My father had told me about Emil Zola and his defense of Alfred Dreyfus, who was wrongly accused of espionage in France around the turn of the last century. I know it’s a stretch but there is some tangential relation to justice and law. And I like the way it sounds.
What business problem are you solving?
The tension of working on your business instead of in your business is difficult, especially for a small law firm. They are too busy chopping trees to stop to sharpen the axe. Small law firms don’t have the time, skills or resources to set up systems for themselves, to ensure consistency in the way they deliver services, to help them be as automated as they can be, or scale their practices. Having been there, I knew this was the holy grail.
What have you had to change in response to customer feedback?
Larger firms asked us to add billing and accounting capabilities. We built many “microfeatures” around billing and accounting, but I didn’t anticipate working on those types of features because I didn’t anticipate firms with more than 20 lawyers being interested in our product. We were wrong in making this assumption.
What other technologies have you integrated with and why?

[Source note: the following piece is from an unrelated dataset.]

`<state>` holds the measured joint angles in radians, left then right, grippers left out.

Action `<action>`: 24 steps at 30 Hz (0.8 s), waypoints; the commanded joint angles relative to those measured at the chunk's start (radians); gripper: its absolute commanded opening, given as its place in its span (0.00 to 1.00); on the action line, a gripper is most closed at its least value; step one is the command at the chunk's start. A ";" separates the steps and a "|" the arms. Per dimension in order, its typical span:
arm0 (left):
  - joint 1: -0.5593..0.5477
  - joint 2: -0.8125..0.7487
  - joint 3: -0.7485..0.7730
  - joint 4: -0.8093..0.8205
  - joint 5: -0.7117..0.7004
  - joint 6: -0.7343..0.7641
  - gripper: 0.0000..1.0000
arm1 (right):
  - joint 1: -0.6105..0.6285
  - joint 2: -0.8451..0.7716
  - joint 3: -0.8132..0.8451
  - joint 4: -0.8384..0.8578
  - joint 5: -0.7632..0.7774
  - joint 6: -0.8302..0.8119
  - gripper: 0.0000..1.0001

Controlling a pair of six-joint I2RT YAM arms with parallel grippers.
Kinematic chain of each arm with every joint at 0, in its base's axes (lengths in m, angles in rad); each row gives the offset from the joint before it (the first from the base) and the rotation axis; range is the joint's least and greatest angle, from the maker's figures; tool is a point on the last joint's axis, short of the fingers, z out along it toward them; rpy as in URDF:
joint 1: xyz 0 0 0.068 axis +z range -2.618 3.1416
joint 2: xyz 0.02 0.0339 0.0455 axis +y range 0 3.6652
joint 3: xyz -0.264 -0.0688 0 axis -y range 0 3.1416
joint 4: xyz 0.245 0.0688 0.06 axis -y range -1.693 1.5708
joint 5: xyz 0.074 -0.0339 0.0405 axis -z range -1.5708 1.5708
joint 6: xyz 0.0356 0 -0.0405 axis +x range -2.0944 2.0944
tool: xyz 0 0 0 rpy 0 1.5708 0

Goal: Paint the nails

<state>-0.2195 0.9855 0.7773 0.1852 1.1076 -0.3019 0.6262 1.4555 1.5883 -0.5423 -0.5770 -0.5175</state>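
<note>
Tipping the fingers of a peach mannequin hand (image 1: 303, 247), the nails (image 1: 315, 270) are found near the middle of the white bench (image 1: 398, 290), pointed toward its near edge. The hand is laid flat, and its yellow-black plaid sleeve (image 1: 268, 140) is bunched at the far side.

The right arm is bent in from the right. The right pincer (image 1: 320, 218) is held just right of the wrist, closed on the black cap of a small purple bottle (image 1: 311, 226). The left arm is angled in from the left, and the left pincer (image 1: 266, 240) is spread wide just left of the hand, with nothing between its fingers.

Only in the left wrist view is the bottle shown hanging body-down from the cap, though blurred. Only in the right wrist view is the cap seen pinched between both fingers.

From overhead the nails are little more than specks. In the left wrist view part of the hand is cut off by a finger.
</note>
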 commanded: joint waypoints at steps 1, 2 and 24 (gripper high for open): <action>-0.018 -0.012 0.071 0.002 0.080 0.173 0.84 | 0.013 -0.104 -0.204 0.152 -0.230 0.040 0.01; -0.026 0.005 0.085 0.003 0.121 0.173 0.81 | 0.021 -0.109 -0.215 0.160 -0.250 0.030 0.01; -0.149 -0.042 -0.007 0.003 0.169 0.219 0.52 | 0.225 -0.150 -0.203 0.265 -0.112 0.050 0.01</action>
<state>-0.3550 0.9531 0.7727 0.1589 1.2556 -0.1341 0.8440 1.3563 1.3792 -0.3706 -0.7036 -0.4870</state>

On our home page, we feature the phrase “Built in, not tacked on.”
This sounds negative.
That’s deliberate. We are much more integration-sceptic than our competitors. Integrations are almost always clunky — they add more cost, they add another user interface to master, another account to administer and another point of support. So, while we have some integrations, we try to build in all of our features. We do a ribbon for Microsoft Word, and we might do one for Outlook. Some firms asked for it because their IT departments require Outlook.
What do you hope your technology will grow to in the future?
I don’t look at it from that perspective. I’m a product person, so I focus on creating a product that will solve problems immediately, as simply as possible. If we build the right product, everything else will fall into place. Productivity, success, revenues, headcount — I don’t really care about any of that stuff. I want our company to maintain our scrappy startup feel. I don’t want it to be bureaucratic.
What is your best tip for starting a legal tech company?
Make sure you are genuinely motivated by that better mousetrap. It’s become a cool thing, to have a startup. But it’s another level of difficulty to bring together all the resources to create a successful business. And even if you initially succeed, you have to consider whether you can scale that mousetrap. Is it proprietary? Is it easily copied by competitors?
The cliche that you have to be passionate is so true. Every business that I started was an order of magnitude harder than I thought it was going to be. “Passionate” seems to be a code word for “irrational,” and your rational side, and your rational friends and family, might try to convince you to give up. It’s tough: You don’t want to be overconfident about your bad ideas, either. Make sure you question your own assumptions. Not an easy line to straddle.